ABSTRACT

Now enter a new theory about the world – according to which there is a real, mind-independent universe whose denizens include, in addition to monads, aggregates and animals. There are various analyses offered here. Most have a foothold in the texts, though, as with the Idealist options, they vary in the frequency of their appearance there. Leibniz seemed not to be much bothered by the redundancy involved in

having multiple Realist alternatives. Still, in the end I develop a comprehensive Realist account which incorporates themes from several areas of his thought. It accommodates all the aggregate thesis doctrines, and sets the stage for the Realist analysis of animals in Chapter 8. It is the fit between the Realist construal of aggregates and the Realist analysis of animals that enables Leibniz’s metaphysics to achieve a new sense of coherence and interest. The Realist theory (sometimes abbreviated to ‘‘Realism’’) places new

constraints on body.
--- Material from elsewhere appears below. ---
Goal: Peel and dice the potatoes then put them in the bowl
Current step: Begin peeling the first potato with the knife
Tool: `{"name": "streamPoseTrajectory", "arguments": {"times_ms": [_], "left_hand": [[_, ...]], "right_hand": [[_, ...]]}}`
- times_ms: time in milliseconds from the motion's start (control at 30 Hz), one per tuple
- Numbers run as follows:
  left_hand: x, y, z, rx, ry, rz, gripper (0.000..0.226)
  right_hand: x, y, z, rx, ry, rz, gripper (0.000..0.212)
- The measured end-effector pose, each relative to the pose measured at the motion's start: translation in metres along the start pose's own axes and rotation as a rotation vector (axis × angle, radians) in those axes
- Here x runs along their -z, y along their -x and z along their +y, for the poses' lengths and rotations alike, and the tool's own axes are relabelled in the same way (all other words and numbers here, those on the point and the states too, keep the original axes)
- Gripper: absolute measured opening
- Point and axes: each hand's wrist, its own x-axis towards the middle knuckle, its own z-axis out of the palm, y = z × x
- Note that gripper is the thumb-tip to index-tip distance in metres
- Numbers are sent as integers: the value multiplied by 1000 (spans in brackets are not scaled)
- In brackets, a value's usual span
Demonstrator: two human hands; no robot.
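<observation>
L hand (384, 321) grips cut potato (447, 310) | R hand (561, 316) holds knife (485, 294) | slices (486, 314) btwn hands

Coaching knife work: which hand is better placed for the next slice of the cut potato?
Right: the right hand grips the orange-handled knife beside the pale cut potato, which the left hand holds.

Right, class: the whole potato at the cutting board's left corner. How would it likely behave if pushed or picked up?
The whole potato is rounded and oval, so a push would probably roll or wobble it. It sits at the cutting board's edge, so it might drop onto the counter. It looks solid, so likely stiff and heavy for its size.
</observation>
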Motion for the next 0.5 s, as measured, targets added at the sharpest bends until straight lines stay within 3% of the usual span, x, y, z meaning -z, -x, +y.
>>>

In particular, an aggregate must be composed of substances or contain substances and derive its reality and force from its constituent substances. At the most abstract level, the aggregate must be a whole, with substances serving as its components or constituents or parts. I should note at the outset that the position taken here represents a

departure from my earlier stance. I had written in 1992 that this world ‘‘contains exactly the substances it has, and no extra-mental aggregates’’ (1992, 542), saying that it was sufficient to ‘‘talk of aggregates as if they were mind-independent collections over and above their parts’’ and thus to indulge the ‘‘loose but useful’’ idiom of common sense (1992, 526). The sort of eliminative reduction I had in mind there for the aggregates of the Realist theory cannot work, as I now believe. For the only way to grant aggregates a strictly speaking, ‘‘not-just-as-if’’ mind-independent status is to make a decisive break with Idealism’s eliminative reduction of aggregates to substances. Theory-Pluralism helps me now make that break, granting me freedom to recognize mind-independent aggregates at no cost to Leibniz’s rationality.